The Kinetic Limulus Amebocyte Lysate (LAL) Endotoxin Binding Assay
Lipopolysaccharides (LPS), also known as endotoxin, are an integral component of the gram-negative bacterial cell membrane and are responsible for many of the toxic effects that occur during bacterial sepsis. Endotoxin directly stimulates host monocytes and macrophages to secrete a wide panel of inflammatory cytokines.
The late-breaking enterohaemorrhagic Escherichia coli EHEC epidemy in Germany once more demonstrates the urgend need for novel and innovative approaches to fight systemic microbal attack.
The most applied ligand binding assay for the quantitative detection of endotoxins is the limulus amebocyte lysate (LAL) assay. This ligand binding assay is a typical liquid phase assay par excellence. The assay comes in a 2.0 mL tube format, and combines only limulus amebocyte lysate (LAL) with test sample. The appearance of turbidity is observed after a defined time period. Endotoxin is present in the sample if a cloudy gel has formed, this observation-based yes/no decision requires some experience of the lab staff (I did it once and found it quite difficult, but every assay result you can´t express in numbers is a sort of flubdub, anyway…).
The kinetic turbidimetric limulus amebocyte lysate (LAL) assay in a 96-well plate format allows for high throughput screening, the appearance of turbidity is permanently monitored in a multiwell plate reader.
A chromogenic assay variant comprises only two assay components: limulus amebocyte lysate (LAL), and a chromogenic substrate (peptide-p-nitroaniline). The mixture is combined with a sample containing endotoxins in a transparent microwell plate, and incubated.
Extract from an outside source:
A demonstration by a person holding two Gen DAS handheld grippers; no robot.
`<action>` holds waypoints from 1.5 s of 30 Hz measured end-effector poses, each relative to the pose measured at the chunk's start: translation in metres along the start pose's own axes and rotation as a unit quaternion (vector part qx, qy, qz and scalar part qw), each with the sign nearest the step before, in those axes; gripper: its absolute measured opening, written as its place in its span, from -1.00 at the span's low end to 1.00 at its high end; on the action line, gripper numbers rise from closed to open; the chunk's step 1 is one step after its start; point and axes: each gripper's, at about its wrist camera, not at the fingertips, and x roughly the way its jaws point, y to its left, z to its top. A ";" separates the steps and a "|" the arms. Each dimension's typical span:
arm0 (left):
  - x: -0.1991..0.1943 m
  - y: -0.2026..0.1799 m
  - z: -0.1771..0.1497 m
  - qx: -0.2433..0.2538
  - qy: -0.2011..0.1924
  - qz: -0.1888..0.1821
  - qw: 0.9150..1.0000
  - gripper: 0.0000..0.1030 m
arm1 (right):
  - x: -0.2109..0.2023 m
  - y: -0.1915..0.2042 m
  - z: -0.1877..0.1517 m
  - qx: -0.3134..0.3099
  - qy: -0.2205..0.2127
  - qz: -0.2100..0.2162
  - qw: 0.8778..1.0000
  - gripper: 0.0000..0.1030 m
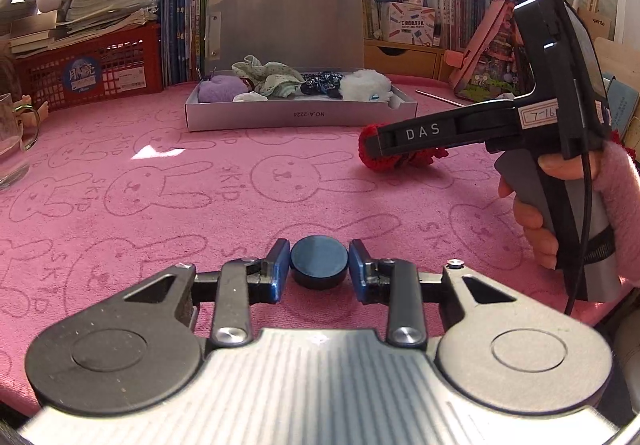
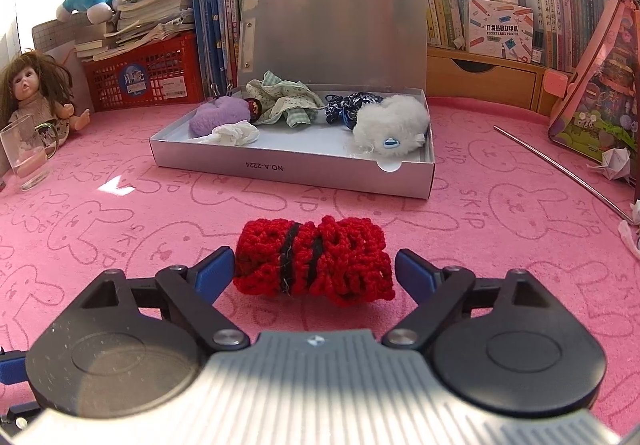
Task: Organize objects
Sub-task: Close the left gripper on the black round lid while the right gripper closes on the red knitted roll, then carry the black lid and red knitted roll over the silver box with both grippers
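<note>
Right gripper [image 2: 314,271] stands wide open, blue fingers flanking a red crocheted yarn bundle with black stripes [image 2: 313,259] on the pink bunny-print cloth [image 2: 120,229]. Left gripper [image 1: 319,271] is nearly closed around a round black puck [image 1: 319,262]; an open grey cardboard box [image 2: 296,169] of soft items sits beyond.

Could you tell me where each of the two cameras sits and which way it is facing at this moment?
Left wrist: sits on the left tool, looking forward across the pink cloth to the open grey box; its fingers flank a dark round disc, and the person's right hand shows holding the right tool.
Right wrist: sits on the right tool, low over the cloth, facing the box; its open fingers straddle a red knitted roll.
Shared: the box, red roll, glass mug, red crate.
</note>
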 end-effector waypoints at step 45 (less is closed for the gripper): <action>0.051 0.031 0.051 -0.030 -0.010 0.037 0.999 -0.27 | 0.008 0.007 -0.004 -0.005 0.006 0.002 1.000 0.67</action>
If endotoxin is present in the sample, it binds to Factor C, and the conformational change activates enzymatic activity on the chromogenic substrate. The cleavage of the peptide-p-nitroaniline conjugate releases p-nitroaniline and generates a detectable signal. The signal intensity increases with the amount of endotoxin present in the sample.
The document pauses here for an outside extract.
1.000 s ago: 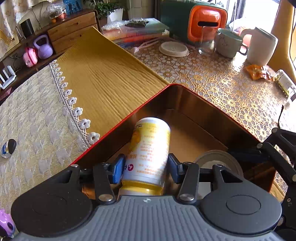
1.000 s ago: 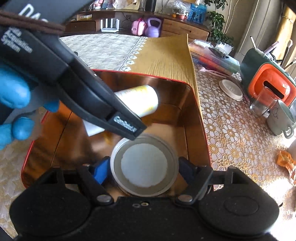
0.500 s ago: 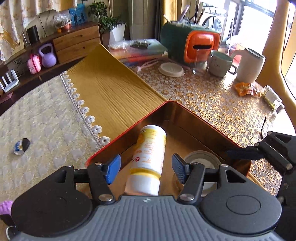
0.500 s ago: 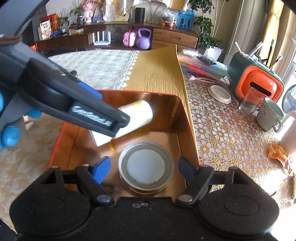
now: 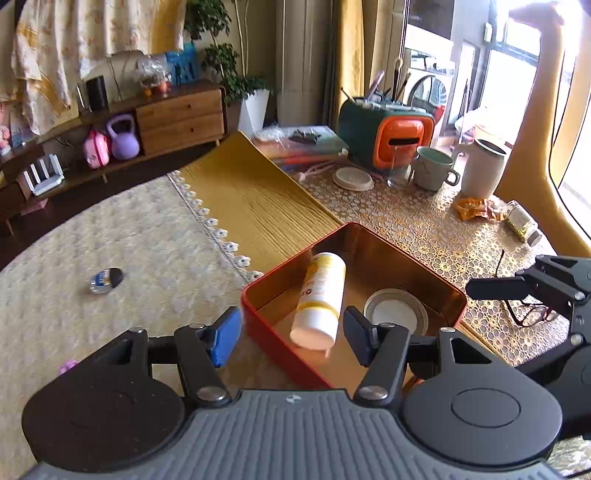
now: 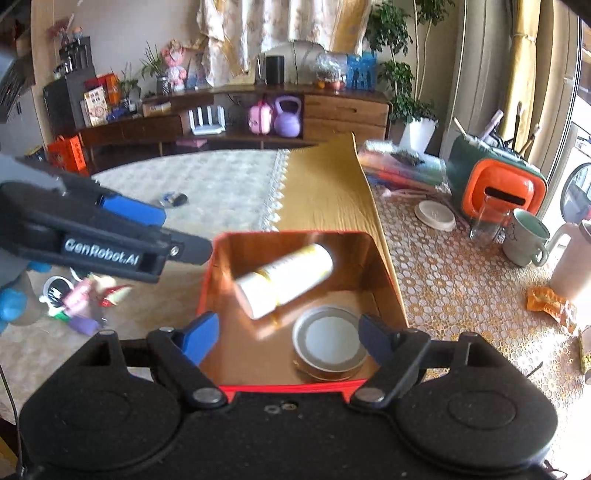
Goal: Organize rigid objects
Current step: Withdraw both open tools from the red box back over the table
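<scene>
Yellow-and-white bottle (image 6: 286, 278) motion-blurred, label unreadable; glasses (image 5: 532, 314) partly hidden.

Low wooden sideboard (image 5: 177, 118) along far wall, purple kettlebell (image 5: 123, 137) on its shelf. Floral curtain (image 6: 266, 33) above. Potted plant (image 5: 236, 79) in white pot at corner. Bright window (image 5: 517, 74) right, daylight on lace-covered table (image 5: 424, 229). Yellow drapes (image 5: 349, 55).
</scene>
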Tool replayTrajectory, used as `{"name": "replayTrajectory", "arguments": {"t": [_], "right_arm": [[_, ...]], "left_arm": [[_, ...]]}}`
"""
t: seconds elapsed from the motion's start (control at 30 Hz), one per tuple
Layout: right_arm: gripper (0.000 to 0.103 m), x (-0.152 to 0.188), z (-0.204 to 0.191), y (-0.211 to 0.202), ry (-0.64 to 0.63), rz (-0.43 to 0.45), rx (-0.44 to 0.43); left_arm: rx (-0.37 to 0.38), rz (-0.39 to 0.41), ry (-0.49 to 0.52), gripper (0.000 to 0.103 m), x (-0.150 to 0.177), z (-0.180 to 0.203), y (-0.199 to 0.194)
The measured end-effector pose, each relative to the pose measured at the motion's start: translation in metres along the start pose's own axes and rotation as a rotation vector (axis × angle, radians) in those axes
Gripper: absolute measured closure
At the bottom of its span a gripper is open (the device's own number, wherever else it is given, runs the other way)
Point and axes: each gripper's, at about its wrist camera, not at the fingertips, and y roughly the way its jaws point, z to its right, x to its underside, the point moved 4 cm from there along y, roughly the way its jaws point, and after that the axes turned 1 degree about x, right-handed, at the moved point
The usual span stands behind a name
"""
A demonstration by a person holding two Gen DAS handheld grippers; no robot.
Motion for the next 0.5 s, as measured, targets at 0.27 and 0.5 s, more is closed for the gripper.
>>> {"name": "replayTrajectory", "arguments": {"t": [0.27, 0.5], "right_arm": [[0.017, -0.001, -0.026, -0.022, 0.006, 0.048, -0.062], [0.01, 0.001, -0.053, -0.033, 0.005, 0.093, -0.122]], "left_arm": [[0.0, 0.08, -0.059, 0.033, 0.025, -0.021, -0.057], [-0.047, 0.101, -0.092, 0.029, 0.053, -0.049, -0.086]]}}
The rFC Liquid Phase Fluorogenic Endotoxin Binding Assay
One of the key patents was filed in 1994 (US 5,716,834) comprising recombinant Factor C (rFC) of the Singapore horseshoe crap Carcinoscorpius rotundicauda for endotoxin testing (1). Factor C is a serine protease being the first component of the horseshoe crap intra-vascular coagulation cascade.
The “methods and reagents for detecting endotoxin” patent application (US 2003/0054432 A1) comprising Carcinoscorpius rotundicauda horseshoe crap recombinant Factor C (rFC) in the use of a ligand binding assay was filed in 2001 by BioWhittaker Inc (2), a company formerly aquired by Cambrex Corp. in 1997. Camprex distributed a chromogenic recombinant Factor C (rFC) endotoxin detection assay under the PyroGene® trademark. In 2007 Lonza Group aquired Cambrex´s Bioproducts and Biopharma segment, also including the endotoxin assay product line, giving Lonza the right to market the PyroGene® rFC assay under its own name.
Said patent application used the Baculovirus expression system for rFC production, certainly because the preparations are expected to be endotoxin-free.
This ligand binding assay is a typical liquid phase assay par excellence. It comprises only three assay components: recombinant Factor C (rFC), a surfactant, and a fluorogenic substrate (DPR-coumarin). The mixture is combined with a sample containing endotoxins in a black microwell plate, and incubated. If endotoxin is present in the sample, it binds to rFC, and the conformational change activates enzymatic activity on the fluorogenic substrate (1). The cleavage of the DPR-coumarin conjugate generates a detectable signal. The signal intensity increases with the amount of endotoxin present in the sample.
By the way patent US 7,297,551 applied the 38 kDa LPS binding domain of recombinant Factor C (3) to the removal of endotoxin traces from injectable components (like glucose or xylitol solutions). And patent US 7,939,492 even anvanced the same rFC fragment as an anti-microbial agent for sepsis treatment (4).
(1) Ding JL and Bow H (1994), Patent US 5,716,834.
(2) Chen et al (2003), Patent Application US 2003/0054432 A1.
(3) Ding JL et al (2003), Patent US 7,297,551.
(4) Ding JL et al (2007), Patent US 7,939,492.
PyroGene® is a trademark owned by Lonza Group.